With pictures excluded, copy word for word the lines in the data below from the line containing "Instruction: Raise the" through the line containing "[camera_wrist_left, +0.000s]".

-- SOURCE DATA --
_ _ _ _ _

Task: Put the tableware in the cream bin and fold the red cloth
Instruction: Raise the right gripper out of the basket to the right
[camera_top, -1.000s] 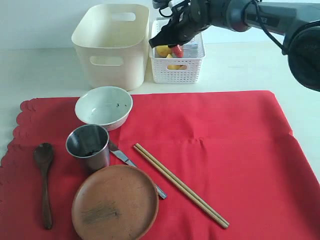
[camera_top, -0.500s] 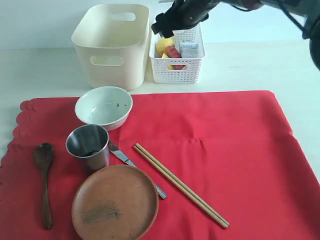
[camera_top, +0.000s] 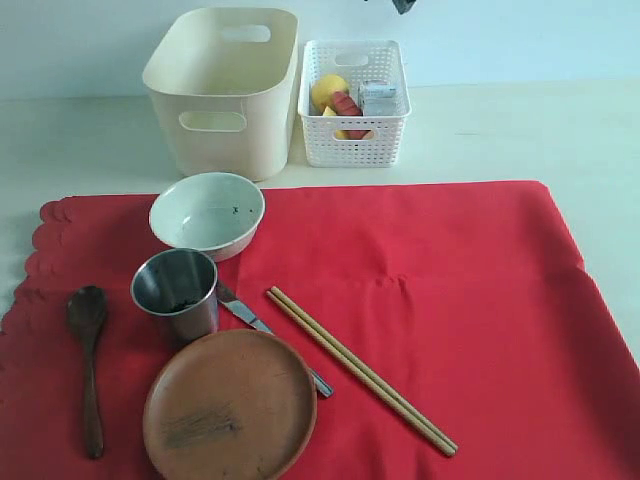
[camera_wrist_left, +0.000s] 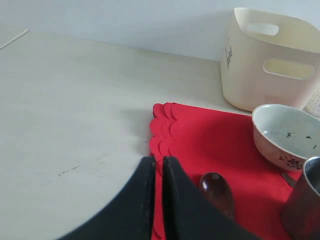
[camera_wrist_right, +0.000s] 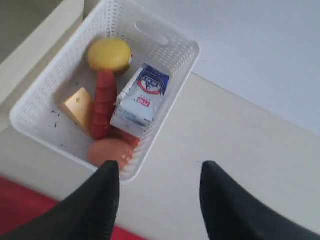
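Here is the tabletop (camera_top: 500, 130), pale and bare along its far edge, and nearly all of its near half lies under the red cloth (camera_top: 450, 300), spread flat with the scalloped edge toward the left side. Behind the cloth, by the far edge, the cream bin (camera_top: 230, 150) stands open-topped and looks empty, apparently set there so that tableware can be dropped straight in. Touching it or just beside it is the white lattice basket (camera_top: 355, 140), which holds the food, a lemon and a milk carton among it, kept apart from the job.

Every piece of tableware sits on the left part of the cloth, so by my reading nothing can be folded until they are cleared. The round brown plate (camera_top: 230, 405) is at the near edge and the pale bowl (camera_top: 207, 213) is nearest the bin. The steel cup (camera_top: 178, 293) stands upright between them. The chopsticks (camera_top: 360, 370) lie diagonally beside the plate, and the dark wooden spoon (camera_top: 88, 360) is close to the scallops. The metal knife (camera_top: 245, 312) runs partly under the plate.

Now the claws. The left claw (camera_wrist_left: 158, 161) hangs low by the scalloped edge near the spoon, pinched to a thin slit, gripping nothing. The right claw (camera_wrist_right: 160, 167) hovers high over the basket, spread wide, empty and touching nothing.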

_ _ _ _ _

-- TASK OUTPUT --
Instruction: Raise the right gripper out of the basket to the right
[camera_top, -1.000s] 
[camera_top, -0.500s] 
[camera_top, +0.000s] 
[camera_wrist_left, +0.000s] 

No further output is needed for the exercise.